McDermitt is part of a growing trend where journalists are moving from one medium to another as professions are converging.
To better prepare students for this industry-wide trend, MUW has modified its existing curriculum in communication that will be offered this fall.
Dr. Marty Hatton, program coordinator, said, "The market dictated this. We followed the trends of the market."
Before the curriculum modification, students were provided two degree options (bachelor of arts or bachelor of science) with three choices in concentration (broadcast, journalism or public relations).
The revised communication curriculum includes two new courses, renaming and renumbering several of the existing courses and the reactivation of one course.
According to the proposal to modify the curriculum, "This revision of the major in communication is designed to provide the student with the necessary background in theory and applied courses to be better prepared for professional careers in advertising, corporate communication, news, writing and editing, management and sales in the traditional media and in emerging and converged media markets, and graduate study in any concentration of communication."
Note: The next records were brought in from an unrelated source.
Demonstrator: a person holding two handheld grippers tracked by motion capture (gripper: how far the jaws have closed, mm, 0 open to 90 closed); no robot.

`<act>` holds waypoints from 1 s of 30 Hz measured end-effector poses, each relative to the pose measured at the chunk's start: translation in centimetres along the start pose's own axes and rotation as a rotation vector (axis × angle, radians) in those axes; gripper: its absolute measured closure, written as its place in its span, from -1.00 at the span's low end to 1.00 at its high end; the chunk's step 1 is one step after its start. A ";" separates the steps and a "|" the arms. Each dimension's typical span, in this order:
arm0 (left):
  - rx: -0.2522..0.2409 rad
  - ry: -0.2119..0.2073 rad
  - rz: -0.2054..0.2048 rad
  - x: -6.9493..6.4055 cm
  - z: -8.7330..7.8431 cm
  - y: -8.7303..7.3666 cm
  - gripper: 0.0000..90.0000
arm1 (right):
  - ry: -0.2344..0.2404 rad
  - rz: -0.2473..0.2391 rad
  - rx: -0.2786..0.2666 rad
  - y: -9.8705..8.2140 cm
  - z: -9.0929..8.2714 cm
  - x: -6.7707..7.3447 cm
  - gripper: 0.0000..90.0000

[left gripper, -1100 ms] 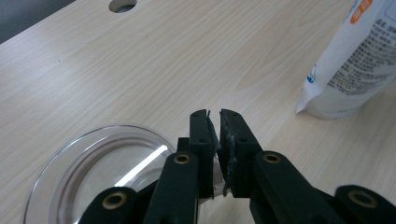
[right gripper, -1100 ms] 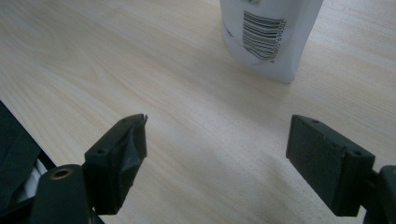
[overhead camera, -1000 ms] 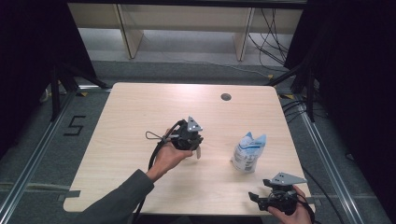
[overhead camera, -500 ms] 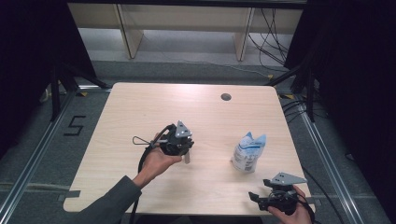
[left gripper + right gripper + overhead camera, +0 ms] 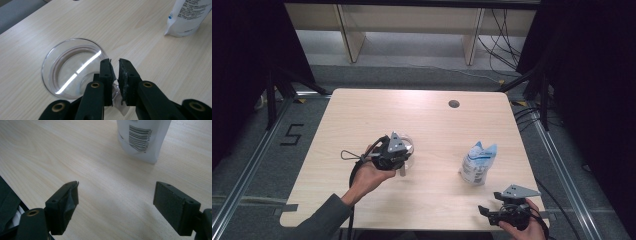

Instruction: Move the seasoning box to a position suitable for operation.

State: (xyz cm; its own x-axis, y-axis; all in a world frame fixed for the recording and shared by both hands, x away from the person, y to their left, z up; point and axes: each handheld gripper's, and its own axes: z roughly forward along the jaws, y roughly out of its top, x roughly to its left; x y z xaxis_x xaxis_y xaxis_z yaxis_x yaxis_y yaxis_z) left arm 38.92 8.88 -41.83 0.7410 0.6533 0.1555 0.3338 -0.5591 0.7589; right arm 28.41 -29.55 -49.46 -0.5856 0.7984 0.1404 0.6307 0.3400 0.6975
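Left gripper (image 5: 114,65): 2 black jaws, brass-coloured rivets at pivots, worn grey pads (image 5: 123,75); grey three-cornered plate on top, black cable looping off at 9 o'clock. Right gripper (image 5: 116,202): same black build, taped pad. Dark grey sleeve (image 5: 319,222).

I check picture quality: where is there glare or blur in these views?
Left gripper view: bright streaks of glare cross the clear round glass dish. Right gripper view: the white plastic pouch with barcode looks soft. High view: dark surroundings, evenly lit light wooden table.
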 end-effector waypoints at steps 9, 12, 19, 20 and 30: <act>-0.197 0.072 -0.163 -1.0 -2.5 -2.2 0.15 | 0.000 -0.026 -0.017 0.1 0.0 -0.2 -0.53; -0.173 0.091 -0.221 -1.5 -2.4 -3.6 -0.06 | 0.005 -0.028 -0.009 0.1 0.0 -0.1 -0.53; -0.102 0.084 -0.291 -1.7 -0.9 -5.4 -0.17 | 0.006 -0.023 -0.007 0.1 0.0 -0.2 -0.53; -0.107 0.084 -0.320 -2.0 -0.4 -5.6 -0.17 | 0.006 -0.023 -0.008 0.1 0.0 -0.2 -0.53; -0.091 0.164 -0.328 -2.3 2.0 -6.4 -0.21 | 0.015 -0.025 -0.019 0.0 0.1 -0.2 -0.53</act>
State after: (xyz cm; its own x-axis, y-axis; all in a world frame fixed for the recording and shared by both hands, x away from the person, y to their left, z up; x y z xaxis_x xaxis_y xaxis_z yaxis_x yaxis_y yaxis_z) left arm 36.26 9.97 -48.27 0.4975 0.8674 -0.0118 0.4790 -0.2633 0.8374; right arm 28.63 -29.68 -49.53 -0.6086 0.7823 0.1329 0.6061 0.3502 0.7142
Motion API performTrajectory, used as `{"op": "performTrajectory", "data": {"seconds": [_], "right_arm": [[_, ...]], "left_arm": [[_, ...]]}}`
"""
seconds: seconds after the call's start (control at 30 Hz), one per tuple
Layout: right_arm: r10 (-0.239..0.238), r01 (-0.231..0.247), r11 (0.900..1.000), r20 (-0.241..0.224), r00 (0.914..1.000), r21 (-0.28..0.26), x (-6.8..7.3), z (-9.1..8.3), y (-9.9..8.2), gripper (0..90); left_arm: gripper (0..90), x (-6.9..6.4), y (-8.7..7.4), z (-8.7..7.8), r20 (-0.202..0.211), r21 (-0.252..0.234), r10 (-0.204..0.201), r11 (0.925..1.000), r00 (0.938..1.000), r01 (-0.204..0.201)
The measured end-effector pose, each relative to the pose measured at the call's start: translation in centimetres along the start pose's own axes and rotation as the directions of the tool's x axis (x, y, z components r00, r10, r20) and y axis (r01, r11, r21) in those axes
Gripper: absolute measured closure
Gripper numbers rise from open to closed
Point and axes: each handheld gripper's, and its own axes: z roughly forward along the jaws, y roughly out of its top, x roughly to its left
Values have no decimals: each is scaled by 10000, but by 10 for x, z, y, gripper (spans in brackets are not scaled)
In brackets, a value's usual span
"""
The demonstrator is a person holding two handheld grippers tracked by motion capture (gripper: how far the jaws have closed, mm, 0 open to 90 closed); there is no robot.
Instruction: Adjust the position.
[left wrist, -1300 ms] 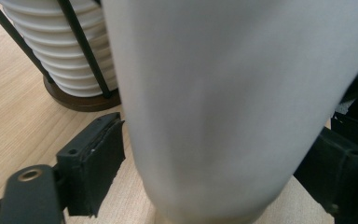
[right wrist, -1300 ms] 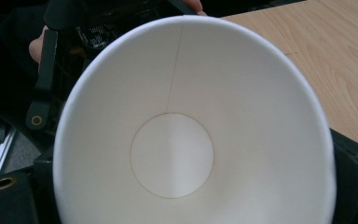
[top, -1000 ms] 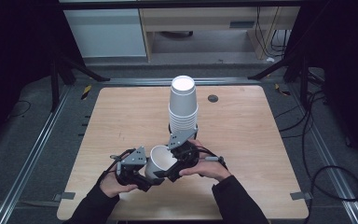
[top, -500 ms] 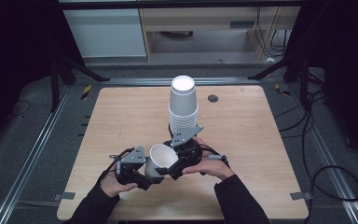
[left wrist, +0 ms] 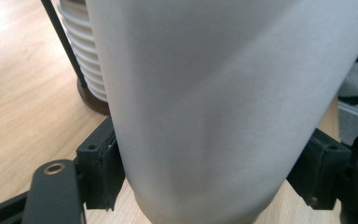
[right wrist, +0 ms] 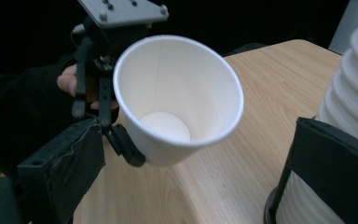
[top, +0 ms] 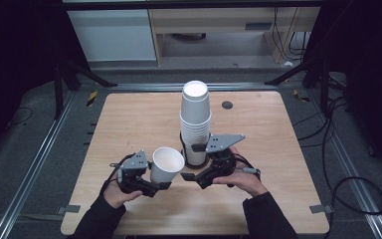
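The left gripper (top: 155, 185) is clamping a smooth white paper cup (top: 166, 165) between both black pads, tilting its round mouth upward, at 6 o'clock on the pale wood-grain table (top: 129, 119). At the cup's 3 o'clock, the right gripper (top: 191, 175) is standing wide apart beside the tall ribbed stack of paper cups (top: 195, 122), gripping nothing.

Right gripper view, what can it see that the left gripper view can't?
The right gripper view looks into the loose cup: open mouth, bare white bottom, nothing inside. It also catches the left gripper clamping that cup, and a hand behind it. The left gripper view presses against the cup's outer wall between its own jaws. Both share the cup, the cup stack and the table.
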Motion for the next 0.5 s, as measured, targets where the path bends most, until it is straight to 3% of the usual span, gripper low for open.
{"op": "performTrajectory", "data": {"seconds": [0.23, 0.5], "right_arm": [[649, -652, 9967, -72, 9979, -488, 0, 2, -15, 35], [899, -944, 9923, -571, 9943, -799, 4, 19, -15, 36]], "left_arm": [[230, -10, 9, -4, -139, -662, 97, 9977, 9999, -106], [230, -15, 12, 0, -199, -746, 168, 9970, 9997, -183]]}}
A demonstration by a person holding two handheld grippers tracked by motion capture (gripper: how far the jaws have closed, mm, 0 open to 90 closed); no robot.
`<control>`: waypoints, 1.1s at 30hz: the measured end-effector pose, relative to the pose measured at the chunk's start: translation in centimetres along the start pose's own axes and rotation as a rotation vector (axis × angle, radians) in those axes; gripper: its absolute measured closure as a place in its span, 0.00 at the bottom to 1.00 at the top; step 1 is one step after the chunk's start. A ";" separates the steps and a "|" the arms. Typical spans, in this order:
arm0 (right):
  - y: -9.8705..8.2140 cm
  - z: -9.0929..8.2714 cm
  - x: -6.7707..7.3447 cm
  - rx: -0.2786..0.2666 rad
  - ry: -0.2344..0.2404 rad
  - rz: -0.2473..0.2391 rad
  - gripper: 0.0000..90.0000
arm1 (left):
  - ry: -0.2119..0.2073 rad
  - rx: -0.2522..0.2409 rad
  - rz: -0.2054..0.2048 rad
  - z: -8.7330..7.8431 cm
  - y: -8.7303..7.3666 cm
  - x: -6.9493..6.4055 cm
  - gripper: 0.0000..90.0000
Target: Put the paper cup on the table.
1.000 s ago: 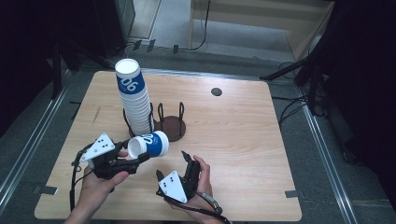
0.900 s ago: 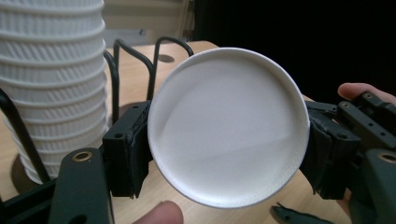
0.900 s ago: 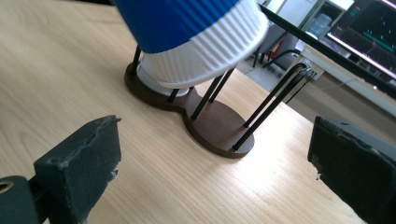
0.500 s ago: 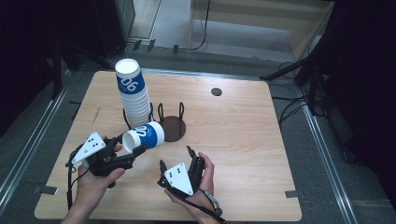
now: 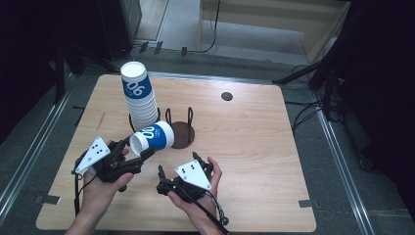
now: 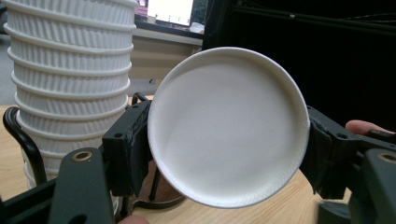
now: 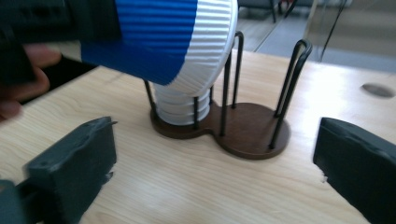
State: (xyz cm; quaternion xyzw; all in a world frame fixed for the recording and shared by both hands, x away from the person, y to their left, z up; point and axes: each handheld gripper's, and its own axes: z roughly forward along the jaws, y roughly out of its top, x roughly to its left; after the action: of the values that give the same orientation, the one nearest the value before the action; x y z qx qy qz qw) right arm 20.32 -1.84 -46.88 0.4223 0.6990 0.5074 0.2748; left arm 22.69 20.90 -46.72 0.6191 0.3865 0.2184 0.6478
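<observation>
A blue-and-white paper cup [image 5: 152, 138] lies sideways above the table, and my left gripper [image 5: 139, 152] is shut on it near the rim. In the left gripper view the cup's white round end [image 6: 229, 126] faces the camera, with a jaw pressing on each side. A tall stack of cups [image 5: 138, 98] stands in the left bay of a wire holder with a brown base [image 5: 185, 136]; its right bay is empty. My right gripper [image 5: 177, 163] hovers in front of the holder. Its jaws have just been opening and stand wide with nothing between them; the holder base [image 7: 247, 128] lies ahead.
A small dark round hole [image 5: 226, 96] marks the wooden table [image 5: 254, 147] at the back right. The stack [image 6: 70, 79] rises close to the left of the held cup. Cables trail from both grippers toward the table's front edge.
My right gripper has risen a little and its jaws stand wider than half a second ago. The left gripper has rolled slightly, and the cup in it has tipped up toward the stack.
</observation>
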 end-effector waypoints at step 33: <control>1.8 1.2 -0.1 -0.057 0.034 0.599 0.00 | -0.047 -0.068 -0.044 0.4 -1.0 0.2 0.31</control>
State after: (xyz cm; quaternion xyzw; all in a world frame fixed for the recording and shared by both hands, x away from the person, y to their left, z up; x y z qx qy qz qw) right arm 21.93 -1.06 -45.57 0.5932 0.5335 0.5923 0.1127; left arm 22.92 20.62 -47.78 0.5930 0.3772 0.2024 0.6820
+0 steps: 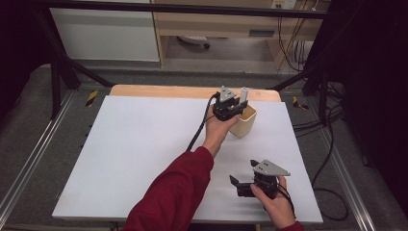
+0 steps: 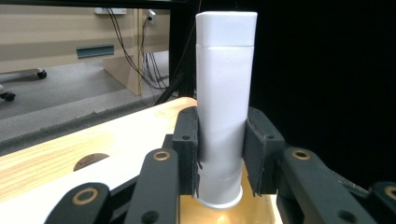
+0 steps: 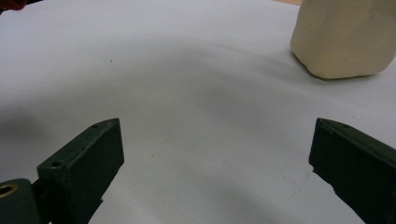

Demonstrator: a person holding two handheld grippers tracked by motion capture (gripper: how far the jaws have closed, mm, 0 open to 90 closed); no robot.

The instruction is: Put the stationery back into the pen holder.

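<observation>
Black jaws of the left gripper [image 2: 220, 149] clamp a white tube [image 2: 224, 107] upright, its lower end already dipping into the cream cup [image 1: 244, 123] at the table's [image 1: 134, 154] far edge. To finish well, it should probably go straight down, kept vertical and clear of the rim, before letting go. Besides the tube's end, the cup's contents cannot be told. Nearer the person, the right gripper [image 3: 215, 154] hovers with jaws wide and nothing between them.

The tall white plastic tube [image 2: 225, 107] looks smooth and matt; the cream plastic cup [image 3: 348, 37] slightly glossy; the pale wooden table edge [image 2: 93, 144] satin-smooth.
</observation>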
"With the curriculum modification, students are given an opportunity to participate in these activities earlier. They are not limited in what they can do," Hatton said.
Debbie Montgomery, MUW adjunct communication instructor and alumna, added, "Students will have an opportunity to work on The Spectator (the campus newspaper) as a freshman."
Montgomery, who recently joined the Northeast Mississippi Daily Journal in Tupelo as news editor, also noted continued partnerships with area media and internship opportunities for students.
Dr. James K. Gentry, a leading expert on media convergence--producing news for print, audio, video and online, served as a consultant for MUW's curriculum implementation. He is the dean for the School of Journalism at the University of Kansas.
"It is increasingly common for graduates to move from one medium to another or one journalistic field to another. For example, newspapers to television or newspapers to public relations," he said. "It's increasingly common to find companies going to integrated marketing communication rather than just doing advertising or public relations. And on the news side, it's increasingly common to find newspapers and television stations in partnerships where some reporters find themselves working cross platform."
After graduating from MUW in 2000, McDermitt took her first job as reporter for The Vicksburg Post where she wrote features and covered the education beat. Currently, she is a producer and reporter at WDAM-TV7 in Hattiesburg.
"I guess I'm sort of the poster child for diversity. I came out of college with a degree in public relations. I believe the education that I received at The W has allowed me to excel in a workplace that, now, more than ever, requires you to be able to wear many different hats," she said. "The W's communication professors come from all different professions--broadcast, print, public relations--an they've got `real world' experience to back up what they're saying in the classroom. That's what sets The W's communication curriculum apart from the rest."
A 1998 graduate of MUW, Wesley Ellis works as photographer for the Office of the Governor. When Ellis joined the staff his first assignment was to design a new web site for the governor.
He also has worked for The Commercial Dispatch in Columbus, the Northeast Mississippi Daily Journal and The Natchez Democrat.
"The W gave me the opportunity to be more than just a student. Solid classroom instruction and opportunity for practical experience combined for a strong foundation on which I have built my career as a photojournalist and web manager. From the third smallest to the third largest newspapers in Mississippi to the State Capitol, I have depended on the foundation The W’s communication department gave me," Ellis said.
Angela Richardson, who is office manager at Leigh Mall, graduated from MUW in 1993 with a degree in journalism with an emphasis in public relations.
"I feel that media convergence is beneficial in that it will provide more options for the students. Times have changed and jobs are more multi-tasked oriented and students need to be able to perform numerous tasks. I feel this will enable them to do so," she said. "I am an office manager but there are times when I have to write press releases and public service announcements. That is just one area where my degree has come into play."
Before joining Leigh Mall in Columbus, Richardson worked as Lifestyles editor at The Commercial Dispatch.
Hatton said, "The communication generalist will have many advantages during this time of technological and industry-based flux. It is our goal that MUW communication students should enter the marketplace with a greater appreciation for these changes and the complex nature of communication. Students must consider their professional work less in terms of discrete trades and more as essential elements within a highly interdependent process."